補足2 企業の製品の管理下で生きる幸せ(?)
何年も前ですが、銀行に行ったときに「最高の幸せ、オール電化」というパンフレットを見て、驚き、あきれました。企業の製品の管理下で生きるのがそんなに幸せなのか、と思ったのです。私は、囲炉裏で魚を焼いているほうが幸せです。
補足3 「近代的な暮らし」を経ての自給生活へ
私が以前、ある組織に務めていた頃にしていた仕事の中には、何の意味があってやっているのかよく解らない「近代的な仕事」もかなりありました。何のため、誰のためにやっているのか解らない仕事で得た収入で、スーパーから食料を買って食べる暮らしをしていました。その食料も生産者不詳で、農作物など、まるでプラスチックで作った模型のようにきれいで、虫食い一つありませんでした。
街の中で、人工的なものに囲まれ、近代的な暮らしをしながら子どもを育てる中で感じた疲労感については以前から書いている通りです。駅やスーパーに近い郊外の新興住宅地なら、便利で、昔からの風習にしばられることもなく暮らしやすいだろうと思ったら、大間違いでした。
人は、自然とのつながりや他者とのつながりの中で生きています。人工的なものに囲まれ、近所づきあいもなく、信頼できるお店との人間的な会話もないような暮らしがどれほど住みにくいか、やってみて知りました。
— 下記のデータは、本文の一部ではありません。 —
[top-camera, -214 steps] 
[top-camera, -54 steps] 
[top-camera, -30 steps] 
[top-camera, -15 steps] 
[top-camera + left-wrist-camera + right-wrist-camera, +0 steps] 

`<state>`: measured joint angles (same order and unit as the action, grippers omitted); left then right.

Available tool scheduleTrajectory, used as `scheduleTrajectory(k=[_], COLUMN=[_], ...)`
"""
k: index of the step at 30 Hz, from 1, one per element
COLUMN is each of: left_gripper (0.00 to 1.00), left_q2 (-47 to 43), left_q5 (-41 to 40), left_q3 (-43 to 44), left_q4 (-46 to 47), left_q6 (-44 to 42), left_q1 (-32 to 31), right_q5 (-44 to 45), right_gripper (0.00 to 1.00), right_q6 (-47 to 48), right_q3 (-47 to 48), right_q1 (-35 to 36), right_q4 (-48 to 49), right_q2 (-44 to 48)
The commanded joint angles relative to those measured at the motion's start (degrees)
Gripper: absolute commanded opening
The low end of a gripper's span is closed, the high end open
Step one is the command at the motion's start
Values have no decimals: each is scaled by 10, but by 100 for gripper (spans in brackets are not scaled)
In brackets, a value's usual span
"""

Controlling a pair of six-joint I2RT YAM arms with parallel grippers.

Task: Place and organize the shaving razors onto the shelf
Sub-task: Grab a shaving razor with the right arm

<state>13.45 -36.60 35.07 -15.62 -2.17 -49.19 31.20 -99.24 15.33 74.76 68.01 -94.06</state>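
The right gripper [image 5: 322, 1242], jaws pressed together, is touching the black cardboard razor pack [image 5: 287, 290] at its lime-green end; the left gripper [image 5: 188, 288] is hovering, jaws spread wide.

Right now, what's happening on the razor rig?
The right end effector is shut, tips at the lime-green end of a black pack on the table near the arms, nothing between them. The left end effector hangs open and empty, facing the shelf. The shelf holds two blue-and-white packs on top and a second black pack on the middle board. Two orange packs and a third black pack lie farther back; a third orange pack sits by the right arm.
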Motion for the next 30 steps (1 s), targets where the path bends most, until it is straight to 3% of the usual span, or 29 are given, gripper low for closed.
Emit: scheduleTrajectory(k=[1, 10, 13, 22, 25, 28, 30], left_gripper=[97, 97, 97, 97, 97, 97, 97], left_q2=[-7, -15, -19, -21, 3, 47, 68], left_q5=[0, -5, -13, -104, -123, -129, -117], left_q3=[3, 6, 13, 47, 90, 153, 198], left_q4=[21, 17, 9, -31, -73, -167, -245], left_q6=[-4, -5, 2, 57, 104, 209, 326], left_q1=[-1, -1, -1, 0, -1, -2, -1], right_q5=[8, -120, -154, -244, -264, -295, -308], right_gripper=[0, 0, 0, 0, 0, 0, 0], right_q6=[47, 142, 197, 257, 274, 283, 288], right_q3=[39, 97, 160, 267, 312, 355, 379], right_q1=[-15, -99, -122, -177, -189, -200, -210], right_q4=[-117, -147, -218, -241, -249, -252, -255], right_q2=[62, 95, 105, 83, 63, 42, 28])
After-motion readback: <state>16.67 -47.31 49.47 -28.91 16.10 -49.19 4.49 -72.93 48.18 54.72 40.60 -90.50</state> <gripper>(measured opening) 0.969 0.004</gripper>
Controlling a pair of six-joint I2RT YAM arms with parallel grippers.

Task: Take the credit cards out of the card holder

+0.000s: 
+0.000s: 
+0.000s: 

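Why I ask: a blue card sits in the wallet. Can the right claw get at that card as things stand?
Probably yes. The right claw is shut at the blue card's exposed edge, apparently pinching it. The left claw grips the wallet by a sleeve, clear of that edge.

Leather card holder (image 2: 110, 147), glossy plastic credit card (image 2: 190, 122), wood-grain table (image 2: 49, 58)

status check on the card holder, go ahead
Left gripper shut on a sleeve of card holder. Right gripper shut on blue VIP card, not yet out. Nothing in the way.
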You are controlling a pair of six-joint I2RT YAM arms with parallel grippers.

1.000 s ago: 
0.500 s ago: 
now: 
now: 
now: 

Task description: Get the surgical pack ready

そうした「近代的な暮らし」を経てたどり着いたのが、いまの山里の古民家暮らしであり、自給を中心とした小規模農業なのです。
補足4 新聞入れ
うちの次男(小6)が、先生から
「何か家のお手伝いをしましたか?」
と聞かれ、
「新聞入れをしました」
と答えたら、
「そんなのお手伝いになりません」
と言われたそうです。
先生は、玄関からちょっと新聞を持って来るようなイメージだったのでしょう。
我が家は、特に冬は、雪の山道を100メートル以上歩いて公道に出て、公道沿いの車庫にある新聞受けからその日の新聞を取って、濡らさないようにしながらまた歩いて持って来ないといけないのです。
大雪の朝など、私でも大変です。これを小学生がやるのですから、立派なお手伝いです。
すてきな暮らしをなさっていますね。
味わい深い毎日の手ざわりがつたわってくるようです。自分の手で育てた作物を食べて暮らすとは、最上の贅沢ですね。
以前は当たり前だったことが、どんどん「時代遅れ」になっていき、人間が自分自身の手でできることをどんどん失っていく時代に生きることに、抵抗する気力さえ失いつつある日々です。これが現代人の暮らしなのですよね・・・悲しいけど、現状から逃れられない現実が重いです。
私も田舎に家を建てましたが、忙しすぎて街場のマンションから引っ越すことができずにいます。
投稿: ぱく | 2012-11-03 01:59
新築おめでとうございます。
私も、山里に家を得てからしばらくは山の家はセカンドハウス状態でした。週末に家族で出かけて泊まってくると、とても癒されるのを感じました。何度かそんなことをしていたら、そのうち妻の方が積極的に、早く山里に移住したいと言うようになりました。
「時代遅れ」が好きです。その良さに気づいている人がいるし、今後も、わかってくれる人が出てくるだろうという希望はあります。